WORK REQUIRED » Print the data that follows again, keeping every line exact.

====== INPUT DATA

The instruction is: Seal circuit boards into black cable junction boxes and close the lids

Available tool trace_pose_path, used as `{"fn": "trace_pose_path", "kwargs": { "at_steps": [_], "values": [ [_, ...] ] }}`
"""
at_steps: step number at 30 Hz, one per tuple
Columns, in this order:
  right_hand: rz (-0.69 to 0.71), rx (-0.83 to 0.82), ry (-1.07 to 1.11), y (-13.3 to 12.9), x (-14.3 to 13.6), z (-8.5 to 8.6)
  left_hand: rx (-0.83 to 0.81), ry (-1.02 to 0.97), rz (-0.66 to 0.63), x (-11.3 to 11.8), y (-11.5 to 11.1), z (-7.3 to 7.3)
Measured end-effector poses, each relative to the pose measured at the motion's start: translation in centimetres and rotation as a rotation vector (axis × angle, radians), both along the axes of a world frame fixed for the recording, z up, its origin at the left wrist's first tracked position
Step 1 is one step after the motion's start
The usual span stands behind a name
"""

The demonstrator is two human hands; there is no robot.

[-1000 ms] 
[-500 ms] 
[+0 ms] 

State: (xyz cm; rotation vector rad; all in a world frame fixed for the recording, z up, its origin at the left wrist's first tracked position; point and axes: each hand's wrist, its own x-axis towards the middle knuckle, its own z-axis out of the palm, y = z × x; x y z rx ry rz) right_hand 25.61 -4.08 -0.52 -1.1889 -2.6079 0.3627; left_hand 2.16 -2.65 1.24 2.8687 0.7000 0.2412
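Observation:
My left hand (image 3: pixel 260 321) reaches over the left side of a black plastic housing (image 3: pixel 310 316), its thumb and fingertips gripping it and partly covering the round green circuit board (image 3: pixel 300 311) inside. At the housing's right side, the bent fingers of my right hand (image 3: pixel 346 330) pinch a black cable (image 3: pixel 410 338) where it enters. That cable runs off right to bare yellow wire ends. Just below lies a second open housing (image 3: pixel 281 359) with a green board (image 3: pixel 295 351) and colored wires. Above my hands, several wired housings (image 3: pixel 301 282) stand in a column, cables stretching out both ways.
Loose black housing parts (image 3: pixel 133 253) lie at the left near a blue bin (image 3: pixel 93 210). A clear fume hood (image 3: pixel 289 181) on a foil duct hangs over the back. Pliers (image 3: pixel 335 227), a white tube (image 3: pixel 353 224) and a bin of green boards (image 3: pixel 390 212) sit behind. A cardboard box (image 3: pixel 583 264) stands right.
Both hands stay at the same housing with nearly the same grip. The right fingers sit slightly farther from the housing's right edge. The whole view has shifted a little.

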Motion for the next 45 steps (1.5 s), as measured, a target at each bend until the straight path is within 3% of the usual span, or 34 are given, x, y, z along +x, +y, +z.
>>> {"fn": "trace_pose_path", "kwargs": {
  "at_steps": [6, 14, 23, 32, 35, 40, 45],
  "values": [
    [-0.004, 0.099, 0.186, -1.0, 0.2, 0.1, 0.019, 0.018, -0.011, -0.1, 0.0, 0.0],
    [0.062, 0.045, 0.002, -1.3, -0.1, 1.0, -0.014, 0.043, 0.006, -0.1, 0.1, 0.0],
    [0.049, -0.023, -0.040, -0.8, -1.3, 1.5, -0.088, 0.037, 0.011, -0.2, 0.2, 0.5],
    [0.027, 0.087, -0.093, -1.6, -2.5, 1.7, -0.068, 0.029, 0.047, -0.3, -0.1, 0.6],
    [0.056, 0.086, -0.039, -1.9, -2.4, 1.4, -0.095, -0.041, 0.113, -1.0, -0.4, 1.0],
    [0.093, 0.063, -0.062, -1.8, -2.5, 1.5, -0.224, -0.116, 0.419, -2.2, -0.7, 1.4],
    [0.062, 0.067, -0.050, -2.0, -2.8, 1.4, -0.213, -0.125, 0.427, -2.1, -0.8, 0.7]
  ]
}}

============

EXERCISE OUTPUT »
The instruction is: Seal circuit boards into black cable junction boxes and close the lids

Available tool trace_pose_path, used as `{"fn": "trace_pose_path", "kwargs": { "at_steps": [_], "values": [ [_, ...] ] }}`
"""
at_steps: step number at 30 Hz, one per tuple
Columns, in this order:
  right_hand: rz (-0.69 to 0.71), rx (-0.83 to 0.82), ry (-1.07 to 1.11), y (-13.3 to 12.9), x (-14.3 to 13.6), z (-8.5 to 8.6)
  left_hand: rx (-0.83 to 0.81), ry (-1.02 to 0.97), rz (-0.66 to 0.63), x (-11.3 to 11.8), y (-11.5 to 11.1), z (-7.3 to 7.3)
Measured end-effector poses, each relative to the pose measured at the motion's start: translation in centimetres and rotation as a rotation vector (axis × angle, radians), both along the axes of a world frame fixed for the recording, z up, its origin at the left wrist's first tracked position
Step 1 is one step after the motion's start
The usual span stands behind a name
"""

The demonstrator is two human hands; there is no robot.

[-1000 ms] 
[-500 ms] 
[+0 ms] 

State: (xyz cm; rotation vector rad; all in a world frame fixed for the recording, z up, its origin at the left wrist's first tracked position; point and axes: each hand's wrist, its own x-axis towards the middle knuckle, its own z-axis out of the palm, y = z × x; x y z rx ry rz) right_hand 25.61 -4.08 -0.52 -1.1889 -2.6079 0.3627; left_hand 2.16 -2.65 1.24 2.8687 0.7000 0.2412
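Observation:
My left hand (image 3: pixel 260 321) reaches over the left side of a black plastic housing (image 3: pixel 310 316), its thumb and fingertips gripping it and partly covering the round green circuit board (image 3: pixel 300 311) inside. At the housing's right side, the bent fingers of my right hand (image 3: pixel 346 330) pinch a black cable (image 3: pixel 410 338) where it enters. That cable runs off right to bare yellow wire ends. Just below lies a second open housing (image 3: pixel 281 359) with a green board (image 3: pixel 295 351) and colored wires. Above my hands, several wired housings (image 3: pixel 301 282) stand in a column, cables stretching out both ways.
Loose black housing parts (image 3: pixel 133 253) lie at the left near a blue bin (image 3: pixel 93 210). A clear fume hood (image 3: pixel 289 181) on a foil duct hangs over the back. Pliers (image 3: pixel 335 227), a white tube (image 3: pixel 353 224) and a bin of green boards (image 3: pixel 390 212) sit behind. A cardboard box (image 3: pixel 583 264) stands right.
Both hands stay at the same housing with nearly the same grip. The right fingers sit slightly farther from the housing's right edge. The whole view has shifted a little.
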
Motion for the next 45 steps (1.5 s), as measured, a target at each bend until the straight path is within 3% of the usual span, or 34 are given, x, y, z along +x, +y, +z.
>>> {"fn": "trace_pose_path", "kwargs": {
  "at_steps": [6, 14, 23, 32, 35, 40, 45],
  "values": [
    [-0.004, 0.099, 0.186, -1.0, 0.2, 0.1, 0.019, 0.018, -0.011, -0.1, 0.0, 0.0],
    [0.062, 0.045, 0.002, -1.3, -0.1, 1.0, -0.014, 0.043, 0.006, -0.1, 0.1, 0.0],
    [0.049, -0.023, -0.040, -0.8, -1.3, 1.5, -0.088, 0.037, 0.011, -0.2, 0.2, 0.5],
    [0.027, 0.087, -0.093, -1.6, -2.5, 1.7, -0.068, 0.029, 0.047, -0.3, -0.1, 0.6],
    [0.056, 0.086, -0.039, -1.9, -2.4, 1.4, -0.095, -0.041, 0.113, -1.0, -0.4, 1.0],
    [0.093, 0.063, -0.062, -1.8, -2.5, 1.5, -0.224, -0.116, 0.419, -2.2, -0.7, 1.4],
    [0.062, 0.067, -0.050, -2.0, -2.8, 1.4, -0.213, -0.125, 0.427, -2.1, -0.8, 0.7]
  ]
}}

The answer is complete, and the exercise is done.